♪ (music) ♪
What do you think of when you hear
the words climate change?
Chances are you might think
of sad nature somewhere far away,
but climate change also affects
humans in every corner of the world,
including the corner where you live
and where I live.
It impacts the people
and places we see every day,
and it will impact some of us
more than others.
♪ (drum beat music) ♪
The 2017 Atlantic hurricane season
was one of the most active
seasons in history,
with 17 named storms and 10 hurricanes.
Six of those hurricanes had winds
of more than 110 miles per hour,
and while it's hard to know
if any single weather event
is due to climate change,
we do know
that it will make conditions more extreme.
We're seeing
what that future could look like
in Cape Town, South Africa.
There, a drought
has stressed local reservoirs,
leading to water rationing
as the city prepares for the day
when the taps run dry.
And when you take a community
that's already facing these disparities
and add in extreme weather
caused by climate change,
it can make it even harder
for those communities to recover.
Not every community
experiences these climate changes
in the same way.
Some communities have more resources,
better infrastructure
or more political capital
than other communities.
There's a concept
to deal with these inequalities.
It's called environmental justice.
And the idea is pretty simple.
Communities shouldn't be forced to suffer
disproportionate environmental effects,
or deal with more pollution than others
because they belong to a certain race,
national origin or income bracket.
People in wealthy communities
often think these concerns are far away.
But even in a place like the US,
where we tend to think
we're ahead of the curve
on protecting all people,
the execution has been spotty.
We can still find lots of environmental
disparities right in our back yard.
As Miami cleaned up after Hurricane Maria,
officials dumped debris
next to a community
with lots of low-income residents
and people of color.
Definitely close enough
to see and smell it.
And in Houston,
residents who couldn't afford
or weren't physically able to evacuate
before hurricane Harvey,
had no choice but to stay behind
as the city flooded.
Puerto Rico has faced budget shortages
and a lack of infrastructure for decades.
And after a spate of hurricanes,
residents there had trouble
finding clean drinking water,
and large portions of the island
remained without electricity for months.
It's more than extreme individual events.

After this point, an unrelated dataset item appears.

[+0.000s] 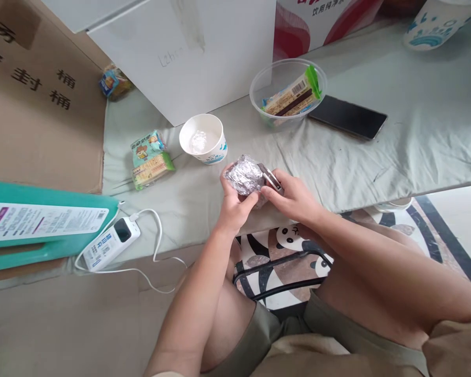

In many places, days that were
already hot, are getting even hotter,
and there are more of them.
This heat can be especially deadly
in homes without air-conditioning.
For example,the heat index
inside public housing in Harlem
stays dangerously elevated overnight,
even when it cools off outside.
And as climate change
brings the average temperature up,
systemic inequalities like this
will become more obvious.
It's not that the United States
hasn't tried to fix
these problems before.
The fight for environmental justice
in the US
traces its roots to 1982
in Warren County, North Carolina,
when residents mounted mass demonstrations
against a plan to put contaminated soil
in a nearby landfill.
The US Environmental Protection Agency,
or EPA,
found that similar landfills
in Southern states
were all located in black
or low-income neighborhoods.
Several years later, a report found
this was a pattern around the country.
Hazardous waste facilities
were more likely to be located
in minority communities.
The proof
was undeniable, so in 1992
President George HW Bush
founded the Office
of Environmental Justice inside the EPA.
Two years later, Bill Clinton signed
an executive order that told federal
agencies to consider environmental
justice in all policies, and effectively
included environmental protections
under civil rights law.
It sounds like things
were going pretty well, right?
Well, environmental justice
policies stalled
when George W Bush shifted the focus
of the Office of Environmental Justice
from protecting low-income and minority
communities to protecting all people.
That sounds good, but in practice
it meant those efforts no longer focused
on protecting the people
who needed it most.
At the same time many environmental
civil rights claims were delayed for years
or downright rejected.
After Barack Obama's election,
his administration recommitted
to environmental justice.
Democrats controlled
the House, the Senate,
and White House for two years,
but guess
how many bills they filed to strengthen
environmental justice protections? Zero.
Today, EPA funding itself is under threat,
so these vulnerable communities remain
at risk. It's easy to assume
that climate change
will affect us all equally,
but the truth is that communities
all around us including the one you're in,
may be forced to bear an unequal brunt
of our changing world. If we want
to change this, we have to recognize
those disparities and engage
with those communities.
That way, as we find solutions,
everyone has a seat at the table.
Thanks for watching Hot Mess.
If you like what you see, please head over
to our Patreon page. Your support
will help us make more videos and offset
the climate impact of those videos.
And you'll get some exclusive stuff
while you're at it.
Click the Patreon button to learn more.
[Music]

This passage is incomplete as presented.